Sin dar señales de dolor o fracaso, Paralelepipedinsky continuó cantando:
“Doctor Jekyll and Miss Hyde, /la doble personalidad, /la eterna y p. . . división. /La Tierra es cúbica, /saguen!(*) /Así como arriba se pudre abajo /yeah! /yeah saguen! /- No me vengas con tus estreptococos analíticos. /Yo, ella y el analista /no more. /No me gusta el triangulo de las Bermudas francés. /Saguen saguen, viva saguen, /viva saguen y Odin-Rah. /Saguen saguen, viva saguen, /y las marchas militares. /Saguen saguen. viva saguen, /-viva saguen y Odin-Rah. /El rock y las marchas militares /son la única verdad. /Saguen saguen, viva saguen. /viva saguen y Odín-Rah”.
Tuvo un éxito infernal. Las tumbas se hundían. Hasta el architraidor Tofi (del cual hablaremos algún día) tenía ganas de salir de su fosa y sumarse a la batahola. Para nuestro amigo esa fue una noche extraordinaria, pues si bien fracasó con la punk levantó a su hermana, quien quedó seducida sola y de rebote, pese a que el gesto era para la otra (o tal vez por ello). El compositor sintió que estaba rehabilitándose y en más de un sentido.

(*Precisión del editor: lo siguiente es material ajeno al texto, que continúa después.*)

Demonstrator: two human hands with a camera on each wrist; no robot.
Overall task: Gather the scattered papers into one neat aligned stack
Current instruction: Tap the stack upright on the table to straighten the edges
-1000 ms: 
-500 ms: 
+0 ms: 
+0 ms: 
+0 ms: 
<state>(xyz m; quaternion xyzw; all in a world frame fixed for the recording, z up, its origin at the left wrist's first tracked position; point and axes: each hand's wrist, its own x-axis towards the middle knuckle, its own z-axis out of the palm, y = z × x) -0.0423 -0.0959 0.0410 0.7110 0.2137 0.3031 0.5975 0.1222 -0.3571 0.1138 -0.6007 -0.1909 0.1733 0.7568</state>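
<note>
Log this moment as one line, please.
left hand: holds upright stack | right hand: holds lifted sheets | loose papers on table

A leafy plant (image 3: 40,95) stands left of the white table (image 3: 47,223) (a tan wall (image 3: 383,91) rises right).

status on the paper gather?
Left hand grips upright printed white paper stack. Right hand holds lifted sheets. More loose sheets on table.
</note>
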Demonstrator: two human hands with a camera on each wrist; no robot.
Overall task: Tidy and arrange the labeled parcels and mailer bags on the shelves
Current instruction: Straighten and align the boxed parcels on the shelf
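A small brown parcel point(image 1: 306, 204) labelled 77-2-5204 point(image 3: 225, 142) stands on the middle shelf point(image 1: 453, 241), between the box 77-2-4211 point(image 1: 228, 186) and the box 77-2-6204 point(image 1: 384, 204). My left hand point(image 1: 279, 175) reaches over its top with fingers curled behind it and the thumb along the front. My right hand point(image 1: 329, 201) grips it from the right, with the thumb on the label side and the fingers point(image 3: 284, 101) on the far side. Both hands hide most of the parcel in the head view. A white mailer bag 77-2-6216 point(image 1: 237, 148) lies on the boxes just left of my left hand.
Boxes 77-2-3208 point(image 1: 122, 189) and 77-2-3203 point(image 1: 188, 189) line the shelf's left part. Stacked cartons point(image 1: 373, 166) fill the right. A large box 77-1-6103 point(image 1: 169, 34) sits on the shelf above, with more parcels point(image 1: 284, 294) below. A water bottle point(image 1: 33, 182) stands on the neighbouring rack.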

Entre muchas y diversas cosas -diremos para resumir— tocó una extraña adaptación al rock del Funeral de Sigfrido y la obertura de su ópera Gran caída de los Nibelungos seis.
Luego se dispersaron, cada uno con lo suyo. Que fue mucho.
(*) Expresión sin sentido consciente. Sin embargo, suena como la pronunciación exacta de la palabra sagen (“decir”, en alemán), de lo cual se infiere que no por arbitraria es menos significante, como todo vocablo que propaga el inconsciente colectivo. Una traducción sería entonces: “decir”, “largar afuera lo que se tiene adentro”.
Fuente: Banana, n.° 2, diciembre de 1982.